Diese und weitere Faktoren trugen vermutlich zu den Kurverlusten von 2018 bei. Was aber meist vergessen wird: Unsicherheit ist nicht nur ein Risiko. Unsicherheit birgt immer auch Potential für positive Überraschungen. Die Dinge können sich besser entwickeln als befürchtet. Positive Trends bleiben unserem Bewusstsein oft lange verborgen. Die Bedeutung einer Erfindung oder einer Erkenntnis aus der Grundlagenforschung, die Auswirkungen einer Steuer- oder Arbeitsmarktreform, die Folgen einer langsamen Annäherung verfeindeter Staaten werden häufig erst Jahre oder Jahrzehnte später in vollem Ausmass ersichtlich. Wer hätte vor 10 Jahren vorhergesagt, dass die Verschuldung Deutschlands von über 80% auf unter 60% des Sozialproduktes sinken würde? Wer hätte vor 50 Jahren erwartet, dass hunderte Millionen Chinesen aus bitterster Armut zu relativem Wohlstand gelangen würden? Wer hat vor wenigen Jahrzehnten die unglaubliche Internet-Revolution erahnt?

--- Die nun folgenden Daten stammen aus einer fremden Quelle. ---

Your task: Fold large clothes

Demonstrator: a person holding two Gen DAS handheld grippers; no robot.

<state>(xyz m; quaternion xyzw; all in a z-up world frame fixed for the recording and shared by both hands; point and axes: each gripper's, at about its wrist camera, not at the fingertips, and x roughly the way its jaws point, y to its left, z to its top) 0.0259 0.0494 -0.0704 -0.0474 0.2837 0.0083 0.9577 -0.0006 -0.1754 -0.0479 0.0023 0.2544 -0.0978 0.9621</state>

Unsicherheit bewegt die Aktienmärkte in beide Richtungen. Risiken und Chancen halten sich kurzfristig immer die Waage. Das beste, was wir tun können, ist ein optimales Management der Risiken. Das Instrument der Wahl heisst Diversifikation. Längerfristig ist jedoch die Risikoprämie entscheidend. Diese setzt den Trend der Aktienpreise. Im langfristigen Durchschnitt betrug diese Prämie rund 4% bis 5%. Jährlich, zusätzlich zu den Zinsen für eine sichere Anlage auf dem Konto oder in Staatsanleihen.